Adidas Stuck With $500 Million Of Kanye West Shoes, Considering 'Burning' Them
Adidas ceased its partnership with Kanye West last October after he claimed a Jewish cabal was using its influence to undermine him.
Ye, as Kanye asks to be called, faced corporate ostracism as brands calculated it could not continue a relationship with a figure whom critics label anti-Semitic.
But the decision could prove costly.
Around $500 million worth of Yeezy sneakers now sits in the possession of Adidas. And the brand fears massive losses as a result.
The Washington Post reports that Adidas sees no solution to unload a quantity of unsellable merchandise on “a scale unseen in the fashion industry.” The sneaker brand will not sell Yeezy shoes at the risk of a public backlash.
Thereby the possibility of "literally burning the shoes" has emerged. A fire of half a billion dollars, that'd be.
Company officials initially believed they could recoup the “vast majority” of losses by rebranding the shoes and selling them at a discount.
Likewise, Adidas now must supplant the lost revenues it projected to generate from the Yeezy line, a brand that produced around $2 billion a year in revenue.

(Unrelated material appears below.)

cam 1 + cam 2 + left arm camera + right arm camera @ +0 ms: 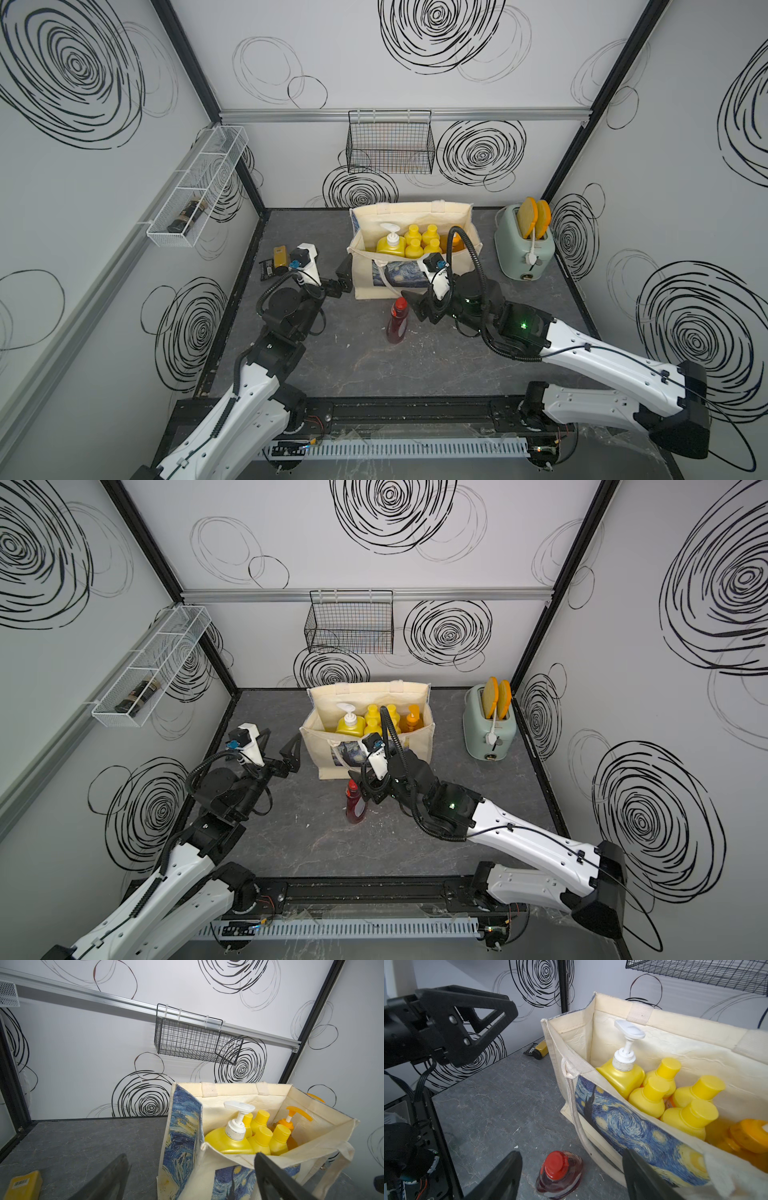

" really a big, substantial part of business — and the abruptness with which it happened is also remarkable," Wedbush analyst Tom Nikic told The Washington Post.
Adidas chose PR over business. Thus, $500 million of sneakers is locked away in some warehouse.
Who could have warned of such a result?
Adidas Has An Abundance Of Unsold Yeezy's
The answer to hate speech is more speech. Big Business set precedent by complying to outrage and conspiring to dismantle Ye's business empire.
We suspect Big Business using consolidated power to exile an individual from the marketplace will only escalate from here.
As was the case with Big Tech censorship. Per our column in October:
In 2018, social media services de-platformed radio host Alex Jones for "abusive behavior." The public collectively dismissed suppressing Jones as an appropriate punishment for a volatile provocateur. Perhaps it was.
But censorship spiraled from there. De-platforming Jones empowered Big Tech. Jones’ rhetoric opened the floodgates for tech leaders to gain control over online discourse. Censorship heightened in 2021 with the banishment of Alex Berenson, an independent journalist who held government officials accountable during the Covid-19 pandemic.
Internet suppression progressed from a tool to prevent baseless conspiracy theories to a means to silence individuals who challenge government rule. The government cannot censor the public on account of the First Amendment. However, social media can. And it has. Big Business can as well.
It's ironic that Ye must now see it that the leader in trying to dismantle his business empire now bears the burden of $500 million worth of sneakers.